The exterior of Suzanne Goin's Lucques (img: Lucques)

Long before the locavore movement was in vogue, Suzanne Goin was a practicing farm-to-fork chef, sourcing her foods from the California’s finest growers. Named one of Food and Wine’s top chefs one decade ago, Goin took home the James Beard in 2006 for best Californian chef. Lucques, her chic, but homey Melrose restaurant, is the first of four in the Los Angeles area (her newest, Tavern, just celebrated its opening) and is located in a charming space that used to serve as  silent film star Harold Lloyd’s carriage house.   David and I took our lunch there on a sunny afternoon, and found the food to be just as lovely as the ivy-covered outdoor patio.

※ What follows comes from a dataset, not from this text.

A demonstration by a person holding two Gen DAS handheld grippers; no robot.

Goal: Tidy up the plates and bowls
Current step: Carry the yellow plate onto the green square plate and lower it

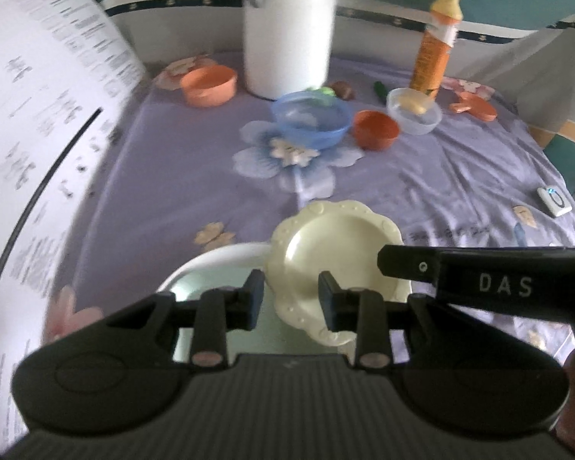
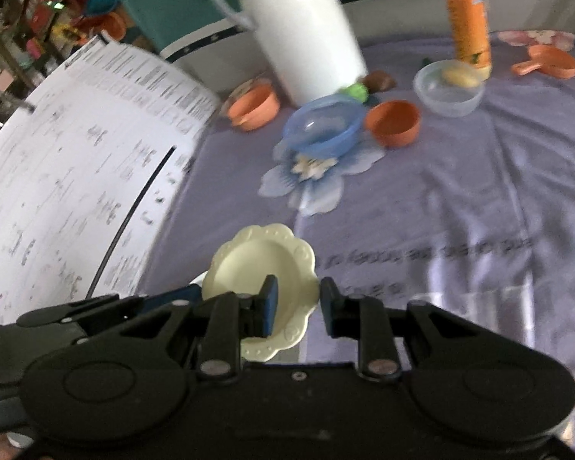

Every meal at Lucques begins with helping of butter-basted almonds, crusty bread, fleur de sel, butter and lucques, the restaurant’s vivid green namesake olive. It could be what we chose to order, but Goin’s love of the almond – used in almost ever dish that came to our table – led us to believe that, perhaps, they chose the wrong name!

While we were originally enticed by lunch prefix, the three courses offered that afternoon featured no protein whatsoever (Suzanne!). So we went a la carte, and were not dissapointed. Our starter was seasonal and fresh, and exactly what we had hoped for. Fresh Peaches with Dandelion Greens, Almonds, Ricotta Salata and Abbamele. The saltiness of the ricotta salata and the intense bite of the dandelion were wonderfully matched with perhaps the most perfect peach I’ve ever laid eyes on (And, yes, I’ve been to Georgia). The dish made all other produce I’ve consumed in my life look unworthy.

Our two entrees arrived and were both colorful sights to behold. David chose the Soft-Shell Crab Sandwich on Toasted Brioche with Avocado, Tomato and Bacon. The ingredients were top-notch, but the slippery combination of the avocado and the tomato made it a difficult stack to eat and by the end of our meal, it was a de-contructed pile of goodness. The mayo (?) that was served with it was too salty, but the asian cabbage coleslaw that accompanied the dish was quite good. I normally despise coleslaw, but this wasn’t a mayo-saturated, bland scoop of goo… it was lightly dressed, and a perfect side for summer.

Oregon Salmon with Almond Pesto, Corn Pudding, and Shaved Summer Squash (img: Sean Patrick Doyle)

Oregon Salmon with Almond Pesto, Corn Pudding, and Shaved Summer Squash (img: Sean Patrick Doyle)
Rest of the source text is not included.